## Assignment
Please give back word for word the lines of the material below between the line containing "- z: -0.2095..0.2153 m" and the line containing "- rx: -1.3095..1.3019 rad", inclusive.
*** Block opens ***
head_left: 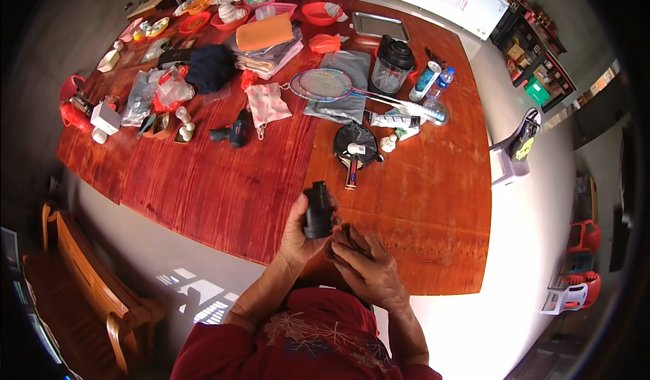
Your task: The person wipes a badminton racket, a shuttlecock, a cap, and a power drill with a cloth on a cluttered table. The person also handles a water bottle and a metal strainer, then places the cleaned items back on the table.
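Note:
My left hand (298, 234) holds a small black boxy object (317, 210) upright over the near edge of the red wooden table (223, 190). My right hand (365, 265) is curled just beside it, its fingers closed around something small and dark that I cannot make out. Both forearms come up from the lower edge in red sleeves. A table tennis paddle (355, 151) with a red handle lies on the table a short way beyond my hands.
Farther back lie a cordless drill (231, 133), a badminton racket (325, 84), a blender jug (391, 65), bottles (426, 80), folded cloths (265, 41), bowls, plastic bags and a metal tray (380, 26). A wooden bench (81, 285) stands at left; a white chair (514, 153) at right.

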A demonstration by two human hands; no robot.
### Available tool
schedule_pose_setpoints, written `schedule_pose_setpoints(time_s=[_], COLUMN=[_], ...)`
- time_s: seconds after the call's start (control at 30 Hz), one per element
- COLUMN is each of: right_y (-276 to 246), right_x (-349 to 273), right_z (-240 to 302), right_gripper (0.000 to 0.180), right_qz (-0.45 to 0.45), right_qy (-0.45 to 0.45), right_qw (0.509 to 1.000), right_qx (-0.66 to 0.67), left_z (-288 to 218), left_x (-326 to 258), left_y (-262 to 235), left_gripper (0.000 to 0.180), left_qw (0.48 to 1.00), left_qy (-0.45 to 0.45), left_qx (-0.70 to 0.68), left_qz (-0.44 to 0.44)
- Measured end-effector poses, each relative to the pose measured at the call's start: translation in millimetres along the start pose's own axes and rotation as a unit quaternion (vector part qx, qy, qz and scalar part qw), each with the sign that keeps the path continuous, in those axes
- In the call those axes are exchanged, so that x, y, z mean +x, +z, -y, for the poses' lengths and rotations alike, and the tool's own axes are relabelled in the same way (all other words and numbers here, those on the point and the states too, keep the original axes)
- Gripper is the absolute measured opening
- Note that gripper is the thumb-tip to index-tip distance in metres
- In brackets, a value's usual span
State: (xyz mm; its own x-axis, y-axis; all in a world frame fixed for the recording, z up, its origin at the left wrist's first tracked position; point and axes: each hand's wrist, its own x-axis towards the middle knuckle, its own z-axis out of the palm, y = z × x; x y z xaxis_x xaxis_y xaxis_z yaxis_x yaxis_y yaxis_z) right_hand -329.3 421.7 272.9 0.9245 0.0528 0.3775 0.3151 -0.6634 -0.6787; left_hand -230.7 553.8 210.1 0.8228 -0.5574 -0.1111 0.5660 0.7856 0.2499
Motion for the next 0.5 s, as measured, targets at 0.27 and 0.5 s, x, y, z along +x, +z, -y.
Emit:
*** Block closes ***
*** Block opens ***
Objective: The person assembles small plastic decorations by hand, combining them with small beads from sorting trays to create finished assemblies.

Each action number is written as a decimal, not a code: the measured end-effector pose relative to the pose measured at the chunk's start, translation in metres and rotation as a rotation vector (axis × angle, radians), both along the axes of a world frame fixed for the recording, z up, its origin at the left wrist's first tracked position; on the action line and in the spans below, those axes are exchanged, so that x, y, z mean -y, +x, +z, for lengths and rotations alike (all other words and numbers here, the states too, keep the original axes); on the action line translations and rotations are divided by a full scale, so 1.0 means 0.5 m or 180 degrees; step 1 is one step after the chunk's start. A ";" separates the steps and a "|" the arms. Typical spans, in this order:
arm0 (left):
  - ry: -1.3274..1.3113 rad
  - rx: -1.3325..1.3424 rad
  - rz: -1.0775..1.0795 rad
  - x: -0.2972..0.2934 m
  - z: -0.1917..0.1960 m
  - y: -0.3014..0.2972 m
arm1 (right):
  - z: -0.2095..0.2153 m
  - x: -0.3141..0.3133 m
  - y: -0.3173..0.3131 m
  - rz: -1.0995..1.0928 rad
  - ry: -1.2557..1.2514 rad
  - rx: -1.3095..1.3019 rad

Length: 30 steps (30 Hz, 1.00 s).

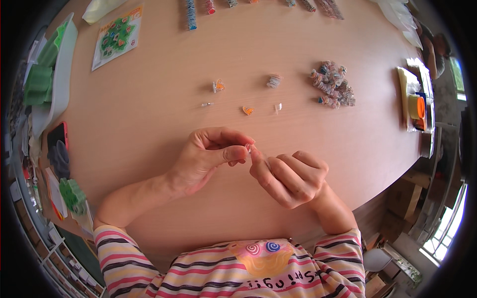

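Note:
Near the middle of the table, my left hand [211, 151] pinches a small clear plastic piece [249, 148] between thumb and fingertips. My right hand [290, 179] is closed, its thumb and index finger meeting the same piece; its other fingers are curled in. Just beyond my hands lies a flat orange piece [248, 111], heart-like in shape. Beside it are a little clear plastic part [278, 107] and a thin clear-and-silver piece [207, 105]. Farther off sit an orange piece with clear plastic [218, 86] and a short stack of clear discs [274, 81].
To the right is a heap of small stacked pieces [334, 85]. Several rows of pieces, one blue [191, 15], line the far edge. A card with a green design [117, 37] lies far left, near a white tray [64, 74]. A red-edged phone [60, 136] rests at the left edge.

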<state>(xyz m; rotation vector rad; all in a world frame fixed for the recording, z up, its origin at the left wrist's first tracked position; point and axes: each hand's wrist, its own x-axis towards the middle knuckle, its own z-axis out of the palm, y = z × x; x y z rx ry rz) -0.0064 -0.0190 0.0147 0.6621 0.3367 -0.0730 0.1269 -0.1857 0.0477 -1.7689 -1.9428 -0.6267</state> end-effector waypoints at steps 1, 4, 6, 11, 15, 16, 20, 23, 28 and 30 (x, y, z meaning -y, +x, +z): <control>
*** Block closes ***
## Response for this exercise
  - z: -0.2095..0.2153 m
  - x: -0.3141..0.3133 m
  - y: -0.3173..0.3131 m
  - rz: -1.0995..1.0928 rad
  - ry: -1.2557..1.2514 rad
  - rx: -1.3095..1.3019 rad

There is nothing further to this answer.